* _INFORMATION SUPPLIED_:
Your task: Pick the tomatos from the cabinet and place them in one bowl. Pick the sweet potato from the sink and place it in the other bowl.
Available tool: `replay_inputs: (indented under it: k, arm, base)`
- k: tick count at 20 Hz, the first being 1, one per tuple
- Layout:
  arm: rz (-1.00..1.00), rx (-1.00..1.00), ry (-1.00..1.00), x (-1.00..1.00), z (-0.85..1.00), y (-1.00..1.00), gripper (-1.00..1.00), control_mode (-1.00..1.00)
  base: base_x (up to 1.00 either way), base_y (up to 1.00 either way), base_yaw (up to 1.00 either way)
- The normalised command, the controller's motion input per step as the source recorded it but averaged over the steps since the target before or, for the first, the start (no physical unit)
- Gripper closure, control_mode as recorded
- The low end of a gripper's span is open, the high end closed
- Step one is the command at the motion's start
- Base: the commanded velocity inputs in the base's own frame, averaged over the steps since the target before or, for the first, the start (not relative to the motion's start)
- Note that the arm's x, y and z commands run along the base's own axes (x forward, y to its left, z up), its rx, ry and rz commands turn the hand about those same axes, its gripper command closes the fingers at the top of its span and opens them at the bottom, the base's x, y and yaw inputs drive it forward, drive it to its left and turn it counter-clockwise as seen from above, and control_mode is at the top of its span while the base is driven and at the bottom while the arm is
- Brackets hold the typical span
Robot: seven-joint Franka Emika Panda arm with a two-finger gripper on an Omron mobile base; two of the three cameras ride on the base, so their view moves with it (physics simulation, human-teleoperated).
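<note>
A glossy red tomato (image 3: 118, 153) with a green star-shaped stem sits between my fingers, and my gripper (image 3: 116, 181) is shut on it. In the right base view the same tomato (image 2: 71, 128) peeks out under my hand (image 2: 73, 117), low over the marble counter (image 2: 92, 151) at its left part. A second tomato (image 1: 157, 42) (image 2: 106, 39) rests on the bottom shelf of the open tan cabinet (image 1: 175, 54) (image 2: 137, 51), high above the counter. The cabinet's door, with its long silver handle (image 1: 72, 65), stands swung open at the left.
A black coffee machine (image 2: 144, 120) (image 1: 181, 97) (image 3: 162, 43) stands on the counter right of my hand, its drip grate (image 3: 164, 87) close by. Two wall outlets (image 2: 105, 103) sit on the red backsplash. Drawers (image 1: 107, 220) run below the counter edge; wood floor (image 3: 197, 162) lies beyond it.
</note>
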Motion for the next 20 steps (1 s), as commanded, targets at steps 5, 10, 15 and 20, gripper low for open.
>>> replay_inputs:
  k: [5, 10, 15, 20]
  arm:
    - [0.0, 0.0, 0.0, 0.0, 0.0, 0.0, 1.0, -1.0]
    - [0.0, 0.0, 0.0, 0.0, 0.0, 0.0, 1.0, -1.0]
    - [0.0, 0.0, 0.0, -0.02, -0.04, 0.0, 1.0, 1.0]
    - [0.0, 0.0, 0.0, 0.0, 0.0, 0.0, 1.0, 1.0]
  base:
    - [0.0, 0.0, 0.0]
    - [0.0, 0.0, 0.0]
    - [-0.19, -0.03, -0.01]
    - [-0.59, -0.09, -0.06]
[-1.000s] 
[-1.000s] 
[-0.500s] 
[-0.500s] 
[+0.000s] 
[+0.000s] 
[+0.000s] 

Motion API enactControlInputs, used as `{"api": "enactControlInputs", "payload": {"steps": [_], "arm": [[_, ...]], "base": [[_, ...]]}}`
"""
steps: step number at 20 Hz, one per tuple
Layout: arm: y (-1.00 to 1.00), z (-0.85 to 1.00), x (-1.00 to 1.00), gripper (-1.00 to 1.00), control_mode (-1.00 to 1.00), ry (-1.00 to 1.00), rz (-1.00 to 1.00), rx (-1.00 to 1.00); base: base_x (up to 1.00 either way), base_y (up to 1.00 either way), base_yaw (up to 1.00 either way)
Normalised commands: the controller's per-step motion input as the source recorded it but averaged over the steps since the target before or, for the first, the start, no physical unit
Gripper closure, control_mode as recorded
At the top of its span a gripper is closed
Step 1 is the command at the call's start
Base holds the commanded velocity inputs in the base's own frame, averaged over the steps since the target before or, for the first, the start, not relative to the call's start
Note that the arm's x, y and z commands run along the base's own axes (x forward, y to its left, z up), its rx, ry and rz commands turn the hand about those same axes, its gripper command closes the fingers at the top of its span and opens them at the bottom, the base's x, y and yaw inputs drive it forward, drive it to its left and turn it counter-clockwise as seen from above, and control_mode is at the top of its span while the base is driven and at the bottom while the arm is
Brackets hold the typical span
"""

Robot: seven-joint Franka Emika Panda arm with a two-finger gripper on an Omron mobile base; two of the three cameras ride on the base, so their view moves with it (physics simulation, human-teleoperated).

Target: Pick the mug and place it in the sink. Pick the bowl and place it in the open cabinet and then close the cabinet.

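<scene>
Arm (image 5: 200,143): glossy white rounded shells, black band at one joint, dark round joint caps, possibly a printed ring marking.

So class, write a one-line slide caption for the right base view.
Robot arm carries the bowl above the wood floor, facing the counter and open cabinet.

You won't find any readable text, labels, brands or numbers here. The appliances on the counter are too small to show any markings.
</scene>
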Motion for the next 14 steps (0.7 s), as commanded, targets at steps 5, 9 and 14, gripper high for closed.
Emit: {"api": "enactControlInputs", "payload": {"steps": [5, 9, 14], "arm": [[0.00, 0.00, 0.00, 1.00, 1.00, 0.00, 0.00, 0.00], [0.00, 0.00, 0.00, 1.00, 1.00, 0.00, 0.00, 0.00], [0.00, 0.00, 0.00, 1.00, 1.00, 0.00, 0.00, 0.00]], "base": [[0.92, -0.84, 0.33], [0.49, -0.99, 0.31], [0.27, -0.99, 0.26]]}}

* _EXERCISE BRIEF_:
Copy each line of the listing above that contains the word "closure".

* _YOUR SOLUTION_:
- Gripper closure, control_mode as recorded
Gripper closure, control_mode as recorded

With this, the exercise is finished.